WHAT IS EXPECTED
Every line of the data must be retyped exactly as it stands.

==============================

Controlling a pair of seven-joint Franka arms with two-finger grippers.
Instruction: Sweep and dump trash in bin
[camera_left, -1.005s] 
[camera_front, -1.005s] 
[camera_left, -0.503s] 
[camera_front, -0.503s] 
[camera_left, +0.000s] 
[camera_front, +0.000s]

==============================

ANSWER AREA
Controlling a pair of seven-joint Franka arms with two-finger grippers.
Instruction: Sweep and dump trash in bin
[camera_left, -1.005s] 
[camera_front, -1.005s] 
[camera_left, -0.503s] 
[camera_front, -0.503s] 
[camera_left, +0.000s] 
[camera_front, +0.000s]

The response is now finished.